Agriculture Secretary Ann M. Veneman today announced that 17 states will receive $53 million to help farmers and ranchers implement technologies and practices to conserve water and mitigate the long-term impacts of drought.

"These funds will help farmers and ranchers improve areas impacted by drought by employing sound conservation practices," said Veneman. "The USDA Drought Coordinating Council continues to monitor drought conditions to determine how resources can best be provided to those affected."

This money is available from USDA's Natural Resources Conservation Service (NRCS) through the Ground and Surface Water Conservation (GSWC) provision of the Environmental Quality Incentives Program (EQIP), authorized in the 2002 Farm Bill. States that receive these funds will provide cost-share and incentive payments to producers who undertake eligible water conservation activities, including irrigation improvements, conversion to less water intensive crops and dryland farming.

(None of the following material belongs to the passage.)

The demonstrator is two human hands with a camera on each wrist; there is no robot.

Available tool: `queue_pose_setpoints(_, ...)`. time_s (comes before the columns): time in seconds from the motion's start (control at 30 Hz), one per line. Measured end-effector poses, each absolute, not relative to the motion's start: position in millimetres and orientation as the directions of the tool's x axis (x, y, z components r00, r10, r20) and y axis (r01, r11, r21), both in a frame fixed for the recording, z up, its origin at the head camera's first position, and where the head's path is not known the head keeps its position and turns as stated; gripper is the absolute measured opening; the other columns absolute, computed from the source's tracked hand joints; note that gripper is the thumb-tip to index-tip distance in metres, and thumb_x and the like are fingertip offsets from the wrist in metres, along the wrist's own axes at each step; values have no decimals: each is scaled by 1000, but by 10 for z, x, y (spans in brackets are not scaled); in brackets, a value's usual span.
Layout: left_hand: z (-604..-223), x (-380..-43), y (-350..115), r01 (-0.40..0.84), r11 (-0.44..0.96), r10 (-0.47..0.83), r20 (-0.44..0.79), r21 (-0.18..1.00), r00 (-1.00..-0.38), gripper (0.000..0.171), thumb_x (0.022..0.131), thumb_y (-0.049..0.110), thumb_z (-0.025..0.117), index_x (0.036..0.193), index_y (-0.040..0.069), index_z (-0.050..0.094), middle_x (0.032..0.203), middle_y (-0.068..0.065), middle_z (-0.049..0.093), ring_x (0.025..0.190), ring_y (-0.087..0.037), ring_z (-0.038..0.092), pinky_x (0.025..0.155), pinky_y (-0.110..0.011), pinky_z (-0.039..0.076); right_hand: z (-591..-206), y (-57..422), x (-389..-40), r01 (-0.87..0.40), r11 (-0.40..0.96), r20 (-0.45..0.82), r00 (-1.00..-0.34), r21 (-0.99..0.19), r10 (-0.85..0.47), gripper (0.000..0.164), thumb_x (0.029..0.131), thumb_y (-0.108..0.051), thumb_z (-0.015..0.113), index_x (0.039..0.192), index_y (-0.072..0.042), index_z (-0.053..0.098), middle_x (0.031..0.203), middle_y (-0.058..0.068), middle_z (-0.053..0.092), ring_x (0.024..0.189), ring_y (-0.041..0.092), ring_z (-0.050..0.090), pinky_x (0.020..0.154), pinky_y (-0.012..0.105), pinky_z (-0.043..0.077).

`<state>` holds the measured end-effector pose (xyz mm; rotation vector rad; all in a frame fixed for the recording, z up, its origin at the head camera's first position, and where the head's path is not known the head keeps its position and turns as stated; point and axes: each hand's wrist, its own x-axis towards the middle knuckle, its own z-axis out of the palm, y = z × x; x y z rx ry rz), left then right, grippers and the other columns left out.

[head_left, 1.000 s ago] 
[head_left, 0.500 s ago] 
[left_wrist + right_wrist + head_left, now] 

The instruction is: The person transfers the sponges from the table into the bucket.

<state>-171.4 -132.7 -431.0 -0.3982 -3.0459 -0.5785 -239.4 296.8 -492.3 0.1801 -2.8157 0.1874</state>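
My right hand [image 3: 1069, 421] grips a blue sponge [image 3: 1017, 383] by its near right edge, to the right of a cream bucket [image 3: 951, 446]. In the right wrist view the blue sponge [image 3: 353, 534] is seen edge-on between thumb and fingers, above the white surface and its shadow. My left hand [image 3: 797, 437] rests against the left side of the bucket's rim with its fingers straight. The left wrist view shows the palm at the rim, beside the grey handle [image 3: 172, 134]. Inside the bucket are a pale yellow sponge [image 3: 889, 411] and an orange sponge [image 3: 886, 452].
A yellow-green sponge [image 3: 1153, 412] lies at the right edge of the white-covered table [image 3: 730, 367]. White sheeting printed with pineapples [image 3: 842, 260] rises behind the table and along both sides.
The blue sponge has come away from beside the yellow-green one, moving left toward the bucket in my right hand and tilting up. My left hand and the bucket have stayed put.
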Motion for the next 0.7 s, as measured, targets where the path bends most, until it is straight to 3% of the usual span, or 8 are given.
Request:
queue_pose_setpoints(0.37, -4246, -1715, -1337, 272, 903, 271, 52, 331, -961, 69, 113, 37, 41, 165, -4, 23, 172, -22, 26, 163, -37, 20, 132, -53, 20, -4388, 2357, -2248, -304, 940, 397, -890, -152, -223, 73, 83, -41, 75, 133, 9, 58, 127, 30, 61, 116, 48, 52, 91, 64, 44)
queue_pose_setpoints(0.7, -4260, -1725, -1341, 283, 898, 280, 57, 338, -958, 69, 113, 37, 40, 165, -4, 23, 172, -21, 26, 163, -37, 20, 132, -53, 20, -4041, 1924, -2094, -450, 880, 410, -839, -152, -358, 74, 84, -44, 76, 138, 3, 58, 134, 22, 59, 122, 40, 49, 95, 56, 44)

Though irrigated land can be found in all states, most of the irrigated acreage is concentrated in the West where the drought has hit the hardest. Because of chronic water supply problems in the West, federal financial and technical resources are being concentrated in key western watersheds.

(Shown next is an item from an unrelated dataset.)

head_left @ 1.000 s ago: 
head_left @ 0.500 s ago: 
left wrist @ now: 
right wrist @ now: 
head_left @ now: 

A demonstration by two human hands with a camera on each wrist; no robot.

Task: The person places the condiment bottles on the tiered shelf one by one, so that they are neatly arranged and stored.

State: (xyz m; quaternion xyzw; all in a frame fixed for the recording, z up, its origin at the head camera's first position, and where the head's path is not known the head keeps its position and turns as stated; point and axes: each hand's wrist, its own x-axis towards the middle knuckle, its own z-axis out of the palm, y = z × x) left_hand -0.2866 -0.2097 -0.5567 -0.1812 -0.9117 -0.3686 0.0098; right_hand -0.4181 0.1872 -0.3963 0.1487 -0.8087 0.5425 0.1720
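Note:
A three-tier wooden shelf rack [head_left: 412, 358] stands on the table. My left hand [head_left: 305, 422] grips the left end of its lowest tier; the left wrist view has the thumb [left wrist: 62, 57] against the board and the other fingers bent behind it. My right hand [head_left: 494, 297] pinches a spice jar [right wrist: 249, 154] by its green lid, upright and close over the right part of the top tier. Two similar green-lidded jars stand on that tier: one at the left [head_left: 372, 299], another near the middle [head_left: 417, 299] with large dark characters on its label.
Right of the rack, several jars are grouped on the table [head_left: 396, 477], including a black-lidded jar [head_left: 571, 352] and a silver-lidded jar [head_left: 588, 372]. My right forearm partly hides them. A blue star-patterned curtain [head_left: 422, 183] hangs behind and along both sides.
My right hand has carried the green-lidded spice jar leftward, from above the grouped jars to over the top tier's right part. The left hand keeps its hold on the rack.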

In addition to the Klamath River Basin area of Oregon and California that has suffered from water shortages over the past several years, the High Plains Aquifer region also is a high priority for water conservation and water reduction activities. The following states will receive GSWC assistance: Arizona, California, Colorado, Idaho, Kansas, Montana, Nebraska, Nevada, New Mexico, North Dakota, Oklahoma, Oregon, South Dakota, Texas, Utah, Washington and Wyoming.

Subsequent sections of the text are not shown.